*** DATA EXTRACT Section Begins ***

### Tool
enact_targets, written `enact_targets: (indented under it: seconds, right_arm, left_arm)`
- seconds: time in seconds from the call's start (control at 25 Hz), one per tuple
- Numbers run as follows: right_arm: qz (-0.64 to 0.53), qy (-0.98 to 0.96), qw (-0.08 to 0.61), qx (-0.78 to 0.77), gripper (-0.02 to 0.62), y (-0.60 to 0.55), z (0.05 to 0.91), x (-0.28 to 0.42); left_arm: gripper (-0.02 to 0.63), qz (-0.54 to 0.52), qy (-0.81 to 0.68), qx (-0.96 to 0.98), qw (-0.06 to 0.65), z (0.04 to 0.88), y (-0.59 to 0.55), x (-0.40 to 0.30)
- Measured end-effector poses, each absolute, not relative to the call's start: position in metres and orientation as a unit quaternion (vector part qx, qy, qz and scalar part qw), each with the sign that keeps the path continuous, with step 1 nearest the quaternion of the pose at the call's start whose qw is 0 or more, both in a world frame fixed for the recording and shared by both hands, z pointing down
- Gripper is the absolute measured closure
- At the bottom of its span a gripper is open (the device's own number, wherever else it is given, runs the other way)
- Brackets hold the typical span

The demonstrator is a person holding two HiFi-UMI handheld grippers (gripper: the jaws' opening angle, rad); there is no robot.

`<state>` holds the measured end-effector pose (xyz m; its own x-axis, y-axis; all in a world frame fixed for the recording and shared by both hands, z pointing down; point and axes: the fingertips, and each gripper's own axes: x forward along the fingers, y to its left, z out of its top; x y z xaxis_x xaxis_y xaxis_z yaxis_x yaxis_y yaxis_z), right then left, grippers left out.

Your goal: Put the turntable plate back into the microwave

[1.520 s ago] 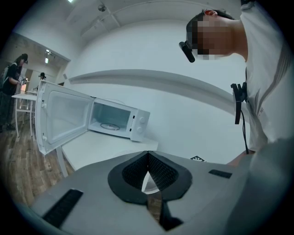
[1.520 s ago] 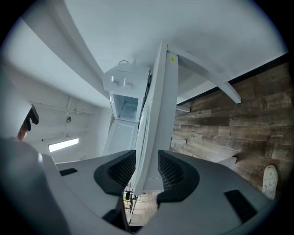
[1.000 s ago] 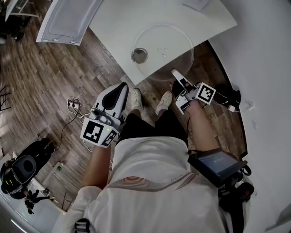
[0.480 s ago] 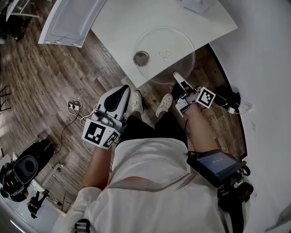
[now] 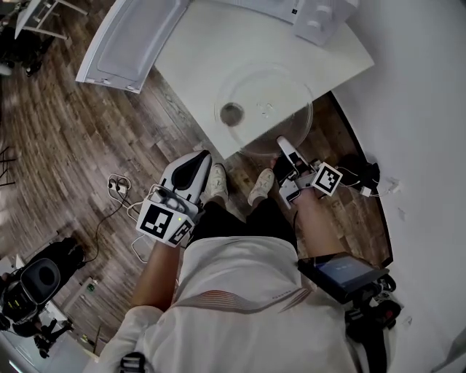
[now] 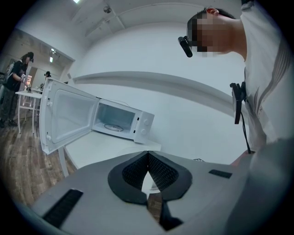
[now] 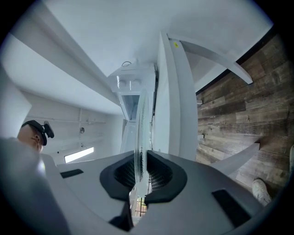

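Observation:
The clear glass turntable plate [image 5: 266, 109] lies over the near edge of the white table [image 5: 196, 65]. My right gripper [image 5: 284, 146] is shut on its near rim; the jaws have just been closing with the rim between them. In the right gripper view the plate [image 7: 140, 133] stands edge-on between the pads of the right gripper [image 7: 141, 170]. The white microwave [image 5: 313, 13] sits at the table's far end, its door [image 5: 135, 40] swung wide open. My left gripper [image 5: 195, 164] is shut and empty over the floor, left of the table; in its own view the left gripper [image 6: 148, 158] faces the open microwave [image 6: 121, 121].
A roller ring [image 6: 112, 127] lies inside the microwave. The person's shoes [image 5: 217, 181] stand just under the table edge. A cable [image 5: 116, 171] and black gear [image 5: 33, 280] lie on the wooden floor at left. A white wall runs along the right. Other people [image 6: 18, 75] stand far off.
The right gripper's jaws have shut on the plate's near rim and risen slightly. The head view has tipped, so the microwave shows at the top. The left gripper has stayed put.

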<state>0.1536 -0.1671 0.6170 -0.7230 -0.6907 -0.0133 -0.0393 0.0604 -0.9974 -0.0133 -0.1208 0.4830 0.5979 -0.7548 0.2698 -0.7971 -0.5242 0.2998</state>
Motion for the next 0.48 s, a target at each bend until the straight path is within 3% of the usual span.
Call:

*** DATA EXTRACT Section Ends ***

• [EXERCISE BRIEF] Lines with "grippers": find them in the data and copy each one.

• [WRITTEN SOLUTION]
The demonstrator is a person holding two HiFi-UMI handheld grippers (gripper: the jaws' opening angle, rad); there is no robot.
`<state>` holds the measured end-effector pose (xyz m; its own x-axis, y-axis; all in a world frame fixed for the recording and shared by both hands, z pointing down; point and axes: the fingertips, and each gripper's own axes: x forward along the fingers, y to its left, z out of its top; x y z xaxis_x xaxis_y xaxis_z yaxis_x yaxis_y yaxis_z), right then left, grippers left out.

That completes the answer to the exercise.